I found that I only need to put glue on the short sides. Each finger and across the face, is fast enough that the glue does not set up on me and all fingers have glue. I drill and counter sink the holes on every other finger (kid job) before glue up. Clamp, square and shoot two screws (2 1/2”) into each long end only (since they are screws I only need to do the long sides, they will not pull out). It was great with kid help but when he is gone I do not always get a nice square end so I am building a Harry posted except with clamps.


----------



## steve andrews

I have found that pocket holes from inside and tightbound glue and 5 holes is great and strong works great these joints are as strong as it gets


----------



## minz

Cleo, how do you do the first wide finger/ joint. I know it has to be simple but I am missing it (I am also missing why but you have explained it to me so many time it will not help) LOL


----------



## Cleo C. Hogan Jr

minz To tell you the truth, I can't remember how I did it. There was a thread last year about this new joint, someone explained it to me, and I went out in the shop and made the nuc pictured above. Turned out, that wasn't how the joint was being made. Where I had the width of 2 fingers without a valley on the side piece, what they were talking about just had one finger on the long side that the end fit inside.

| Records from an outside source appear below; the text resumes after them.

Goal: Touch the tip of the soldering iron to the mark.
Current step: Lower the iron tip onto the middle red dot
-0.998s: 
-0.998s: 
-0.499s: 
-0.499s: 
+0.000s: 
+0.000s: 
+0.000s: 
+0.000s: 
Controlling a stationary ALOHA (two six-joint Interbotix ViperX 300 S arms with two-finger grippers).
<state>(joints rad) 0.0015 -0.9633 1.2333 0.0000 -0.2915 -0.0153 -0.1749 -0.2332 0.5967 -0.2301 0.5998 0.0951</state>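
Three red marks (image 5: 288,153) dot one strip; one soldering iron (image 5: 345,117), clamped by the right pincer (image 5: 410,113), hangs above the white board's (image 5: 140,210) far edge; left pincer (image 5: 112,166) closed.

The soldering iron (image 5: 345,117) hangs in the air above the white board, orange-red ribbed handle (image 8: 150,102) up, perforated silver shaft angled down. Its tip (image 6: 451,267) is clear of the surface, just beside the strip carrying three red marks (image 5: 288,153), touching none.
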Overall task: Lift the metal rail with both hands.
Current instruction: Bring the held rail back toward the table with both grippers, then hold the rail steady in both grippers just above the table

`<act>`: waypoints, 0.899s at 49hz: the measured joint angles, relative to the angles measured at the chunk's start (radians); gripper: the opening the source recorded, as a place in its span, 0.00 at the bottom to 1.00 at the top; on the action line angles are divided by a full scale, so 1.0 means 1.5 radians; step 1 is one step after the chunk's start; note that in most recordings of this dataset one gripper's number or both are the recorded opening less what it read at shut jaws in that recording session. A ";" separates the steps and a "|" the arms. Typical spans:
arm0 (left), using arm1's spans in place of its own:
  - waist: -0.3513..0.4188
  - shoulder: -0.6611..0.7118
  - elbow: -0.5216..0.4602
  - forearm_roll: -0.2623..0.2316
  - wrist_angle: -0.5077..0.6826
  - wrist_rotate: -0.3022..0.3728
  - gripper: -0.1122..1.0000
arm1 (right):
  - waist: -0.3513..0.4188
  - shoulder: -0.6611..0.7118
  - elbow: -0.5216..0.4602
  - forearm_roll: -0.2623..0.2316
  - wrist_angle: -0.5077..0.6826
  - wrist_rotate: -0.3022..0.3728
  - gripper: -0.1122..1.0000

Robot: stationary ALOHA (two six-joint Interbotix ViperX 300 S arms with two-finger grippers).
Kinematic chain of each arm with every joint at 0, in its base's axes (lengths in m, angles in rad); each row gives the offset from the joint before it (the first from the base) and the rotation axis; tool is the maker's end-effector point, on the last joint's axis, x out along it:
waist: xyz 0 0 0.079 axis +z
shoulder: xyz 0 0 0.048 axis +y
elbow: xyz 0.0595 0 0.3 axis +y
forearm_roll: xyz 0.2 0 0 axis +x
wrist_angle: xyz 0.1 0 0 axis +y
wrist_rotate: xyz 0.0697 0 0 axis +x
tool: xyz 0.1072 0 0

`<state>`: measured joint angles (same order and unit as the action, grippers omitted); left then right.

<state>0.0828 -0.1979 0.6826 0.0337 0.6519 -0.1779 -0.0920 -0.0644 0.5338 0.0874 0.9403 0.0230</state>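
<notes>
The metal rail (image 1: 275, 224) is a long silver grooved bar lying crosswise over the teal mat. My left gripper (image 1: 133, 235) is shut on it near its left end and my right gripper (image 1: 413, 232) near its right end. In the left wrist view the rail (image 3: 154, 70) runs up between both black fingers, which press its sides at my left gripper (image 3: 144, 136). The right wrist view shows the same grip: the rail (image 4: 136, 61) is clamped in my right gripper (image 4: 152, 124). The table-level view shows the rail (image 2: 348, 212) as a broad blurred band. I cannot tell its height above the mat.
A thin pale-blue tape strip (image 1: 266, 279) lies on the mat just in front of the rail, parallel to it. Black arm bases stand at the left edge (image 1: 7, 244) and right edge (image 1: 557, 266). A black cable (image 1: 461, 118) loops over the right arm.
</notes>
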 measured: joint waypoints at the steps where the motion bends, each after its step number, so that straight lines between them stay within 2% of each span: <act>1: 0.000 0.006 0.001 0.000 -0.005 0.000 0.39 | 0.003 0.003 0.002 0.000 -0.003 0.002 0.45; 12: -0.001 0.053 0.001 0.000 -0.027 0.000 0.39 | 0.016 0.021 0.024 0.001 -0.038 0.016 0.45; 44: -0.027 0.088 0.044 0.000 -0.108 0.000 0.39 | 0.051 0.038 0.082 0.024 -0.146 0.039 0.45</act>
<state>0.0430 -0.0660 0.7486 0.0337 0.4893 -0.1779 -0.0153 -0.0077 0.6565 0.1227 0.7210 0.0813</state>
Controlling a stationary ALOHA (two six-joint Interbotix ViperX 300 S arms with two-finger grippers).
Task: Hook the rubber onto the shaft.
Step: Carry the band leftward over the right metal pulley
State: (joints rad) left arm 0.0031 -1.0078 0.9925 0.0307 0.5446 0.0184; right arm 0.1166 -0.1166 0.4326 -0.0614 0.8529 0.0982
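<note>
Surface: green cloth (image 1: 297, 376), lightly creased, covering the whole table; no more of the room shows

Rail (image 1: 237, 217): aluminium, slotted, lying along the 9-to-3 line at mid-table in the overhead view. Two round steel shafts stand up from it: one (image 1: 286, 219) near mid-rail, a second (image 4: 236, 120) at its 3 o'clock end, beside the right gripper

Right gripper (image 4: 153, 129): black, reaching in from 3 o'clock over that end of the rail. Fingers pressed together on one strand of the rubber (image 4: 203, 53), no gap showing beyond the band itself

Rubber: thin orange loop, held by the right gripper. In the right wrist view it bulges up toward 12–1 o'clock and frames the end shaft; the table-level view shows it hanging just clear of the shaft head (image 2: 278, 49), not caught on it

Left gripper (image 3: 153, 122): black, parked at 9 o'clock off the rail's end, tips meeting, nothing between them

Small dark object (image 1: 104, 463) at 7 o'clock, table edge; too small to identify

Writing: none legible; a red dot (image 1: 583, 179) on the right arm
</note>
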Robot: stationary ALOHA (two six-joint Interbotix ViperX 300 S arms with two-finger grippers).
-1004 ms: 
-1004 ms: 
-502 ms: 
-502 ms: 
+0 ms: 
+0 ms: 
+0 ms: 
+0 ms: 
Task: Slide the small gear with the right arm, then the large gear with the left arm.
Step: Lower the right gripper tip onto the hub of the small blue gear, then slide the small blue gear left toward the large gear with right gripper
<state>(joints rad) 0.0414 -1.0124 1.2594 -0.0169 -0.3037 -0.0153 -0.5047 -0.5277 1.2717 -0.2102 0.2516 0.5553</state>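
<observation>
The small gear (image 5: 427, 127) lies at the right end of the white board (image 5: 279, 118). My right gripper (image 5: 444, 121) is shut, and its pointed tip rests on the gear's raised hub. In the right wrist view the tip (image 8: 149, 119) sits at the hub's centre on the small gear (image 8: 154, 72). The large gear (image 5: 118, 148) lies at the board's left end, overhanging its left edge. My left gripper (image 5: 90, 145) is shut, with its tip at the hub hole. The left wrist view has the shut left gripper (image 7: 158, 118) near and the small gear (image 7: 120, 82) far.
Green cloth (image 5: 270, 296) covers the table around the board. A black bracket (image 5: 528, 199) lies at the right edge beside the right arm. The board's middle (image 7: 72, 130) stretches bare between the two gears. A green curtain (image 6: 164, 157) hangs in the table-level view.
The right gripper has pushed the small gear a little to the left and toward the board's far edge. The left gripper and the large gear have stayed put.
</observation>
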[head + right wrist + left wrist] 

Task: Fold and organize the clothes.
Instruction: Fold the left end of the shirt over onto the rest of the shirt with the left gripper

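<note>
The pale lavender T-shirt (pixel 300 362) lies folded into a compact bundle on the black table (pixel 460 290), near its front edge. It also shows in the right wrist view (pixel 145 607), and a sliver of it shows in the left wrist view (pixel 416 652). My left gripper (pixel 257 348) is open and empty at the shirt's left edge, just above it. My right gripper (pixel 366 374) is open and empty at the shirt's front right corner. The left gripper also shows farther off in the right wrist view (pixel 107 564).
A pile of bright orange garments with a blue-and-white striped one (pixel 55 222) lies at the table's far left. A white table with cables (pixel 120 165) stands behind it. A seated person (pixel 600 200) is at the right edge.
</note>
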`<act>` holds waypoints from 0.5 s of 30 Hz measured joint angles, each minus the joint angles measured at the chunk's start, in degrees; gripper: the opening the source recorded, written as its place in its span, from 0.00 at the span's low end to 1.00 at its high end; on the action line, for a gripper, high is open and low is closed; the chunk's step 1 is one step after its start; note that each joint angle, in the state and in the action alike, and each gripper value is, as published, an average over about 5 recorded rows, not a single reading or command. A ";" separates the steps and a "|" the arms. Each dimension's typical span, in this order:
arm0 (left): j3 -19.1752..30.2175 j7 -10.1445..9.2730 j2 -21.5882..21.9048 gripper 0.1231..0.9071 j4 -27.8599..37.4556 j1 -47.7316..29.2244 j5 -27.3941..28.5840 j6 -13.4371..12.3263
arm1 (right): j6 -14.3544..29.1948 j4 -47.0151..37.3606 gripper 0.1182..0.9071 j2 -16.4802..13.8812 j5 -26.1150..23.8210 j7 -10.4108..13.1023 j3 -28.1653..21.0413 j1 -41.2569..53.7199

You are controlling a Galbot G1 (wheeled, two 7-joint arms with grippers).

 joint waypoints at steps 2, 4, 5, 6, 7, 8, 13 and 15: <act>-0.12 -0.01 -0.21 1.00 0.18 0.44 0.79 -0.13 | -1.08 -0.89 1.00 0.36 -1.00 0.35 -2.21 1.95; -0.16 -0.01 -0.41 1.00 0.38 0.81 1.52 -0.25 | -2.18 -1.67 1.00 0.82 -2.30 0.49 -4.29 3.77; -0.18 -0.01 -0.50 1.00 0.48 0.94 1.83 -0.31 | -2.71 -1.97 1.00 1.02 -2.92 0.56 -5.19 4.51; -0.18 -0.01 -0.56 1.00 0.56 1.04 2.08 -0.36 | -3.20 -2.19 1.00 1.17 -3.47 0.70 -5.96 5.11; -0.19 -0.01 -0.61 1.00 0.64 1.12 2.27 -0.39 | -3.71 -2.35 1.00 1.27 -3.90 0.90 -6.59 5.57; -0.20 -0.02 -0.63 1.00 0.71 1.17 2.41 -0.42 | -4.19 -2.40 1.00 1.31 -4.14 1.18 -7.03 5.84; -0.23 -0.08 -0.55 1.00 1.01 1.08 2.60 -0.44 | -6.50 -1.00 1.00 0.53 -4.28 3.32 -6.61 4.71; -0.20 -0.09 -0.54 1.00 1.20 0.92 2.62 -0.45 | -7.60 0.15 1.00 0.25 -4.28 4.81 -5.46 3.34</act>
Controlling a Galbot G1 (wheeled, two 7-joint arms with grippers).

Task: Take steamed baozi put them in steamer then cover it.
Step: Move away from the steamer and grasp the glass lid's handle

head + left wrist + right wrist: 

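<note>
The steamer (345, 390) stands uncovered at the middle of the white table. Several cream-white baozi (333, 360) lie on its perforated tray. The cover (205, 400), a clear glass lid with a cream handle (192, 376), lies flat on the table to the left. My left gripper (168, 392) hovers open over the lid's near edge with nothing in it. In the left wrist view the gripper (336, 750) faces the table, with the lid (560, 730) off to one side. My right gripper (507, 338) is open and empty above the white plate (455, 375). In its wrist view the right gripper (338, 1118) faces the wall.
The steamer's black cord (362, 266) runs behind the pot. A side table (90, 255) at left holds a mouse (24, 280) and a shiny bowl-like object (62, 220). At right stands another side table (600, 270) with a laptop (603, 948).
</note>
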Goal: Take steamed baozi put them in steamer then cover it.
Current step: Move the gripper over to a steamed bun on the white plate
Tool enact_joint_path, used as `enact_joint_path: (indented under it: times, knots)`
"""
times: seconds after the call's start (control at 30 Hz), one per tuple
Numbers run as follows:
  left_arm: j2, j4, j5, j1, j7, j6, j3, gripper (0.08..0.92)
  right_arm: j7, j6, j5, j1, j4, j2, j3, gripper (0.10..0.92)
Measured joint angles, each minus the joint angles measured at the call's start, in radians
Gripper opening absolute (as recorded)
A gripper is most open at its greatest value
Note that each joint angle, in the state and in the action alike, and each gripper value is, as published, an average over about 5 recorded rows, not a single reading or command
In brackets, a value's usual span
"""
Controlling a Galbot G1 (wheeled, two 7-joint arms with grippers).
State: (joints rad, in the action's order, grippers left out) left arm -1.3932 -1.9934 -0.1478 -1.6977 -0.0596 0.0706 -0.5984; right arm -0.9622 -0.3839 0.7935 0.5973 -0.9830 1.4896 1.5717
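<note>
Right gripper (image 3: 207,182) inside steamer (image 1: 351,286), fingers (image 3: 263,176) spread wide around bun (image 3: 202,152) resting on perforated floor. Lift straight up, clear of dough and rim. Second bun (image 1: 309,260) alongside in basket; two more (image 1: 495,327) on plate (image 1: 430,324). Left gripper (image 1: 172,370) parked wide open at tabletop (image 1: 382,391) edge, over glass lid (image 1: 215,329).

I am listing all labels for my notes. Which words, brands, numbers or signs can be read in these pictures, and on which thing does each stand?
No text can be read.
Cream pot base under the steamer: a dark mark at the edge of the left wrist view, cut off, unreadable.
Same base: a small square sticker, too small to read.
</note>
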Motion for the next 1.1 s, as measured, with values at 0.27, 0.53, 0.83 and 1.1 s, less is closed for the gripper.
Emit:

I am in Georgia this week, when I get back to Ky on Sat. I will look at the nuc again, perhaps I can tell you then. 

The only reason I made it was because someone suggested this would be a better joint. I didn't think so, after I made it. As you can see the top nail is a #4, and it is nailed into the 3/8 rabbet, (frame rest). I don't think it would be as strong as the 3/8 overlap on the end.

I remembered how I did it. Just start at the bottom cutting my box joints rather than starting at the top. Make a second valley cut at the top on the end pieces.

cchoganjr


----------



## psfred

Brushy Mountain leaves the finger on the top of the ends and cuts the recess on the long board to fit and has you nail through the 3/8"part. Seems to work fine, but it's a hassle when you are not using a gang saw that cuts the whole board at once. Home jigs that let you cut one dado at a time will require two setups and remembering to cut that first one properly.

What I do is cut the dado in the top of the sides, cutting the rabbet off. I then run a 1 1/2" finish brad at about a 45 degree angle into the top finger, or just leave it un-nailed. I don't think there is much difference in strength and they are easier to cut. Since you shouldn't be prying on the top of the rabbet anyway, you get a nice solid 3/4" side all the way down.

Peter


----------



## Cleo C. Hogan Jr

psfred.... I'm with you, there probably isn't much difference in strength, but, I make mine the way they have been made for years with the front and rear pieces,(ones with the rabbet, frame rest), overlapping the top side finger by 3/8 inch,the width of the front and rear rabbet. 

I cut the front and rear boards first. Then I cut the top finger (on each of the 2 side boards) 3/8 less by lowering the saw blade 4 turns, then turn back up 4 turns to cut the other fingers full length. Works for me.

cchoganjr


----------



## kilocharlie

Minz - Nice sled! Thanks for the photos!

Peter and Cleo - Close, but the new arrangement leaves the "wide finger" on the top of the short end out to full 16 1/4" width with the frame hanger rabbet in it. The notch in the top of the long end is staggered to mate up to the rabbet and full-depth rabbet below (it is a double-wide finger). The advantage is that the fastener goes through the 3/8" x 5/8" narrow lip part (cross-section) of the rabbet at 90 degrees to the grain and into the end grain of the long side, and allows for a lot more glue area in that spot, changing it from the weakest joint in the hive body to a very strong one, and not sending a fastener into the end grain of the narrow 3/8" x 5/8" lip.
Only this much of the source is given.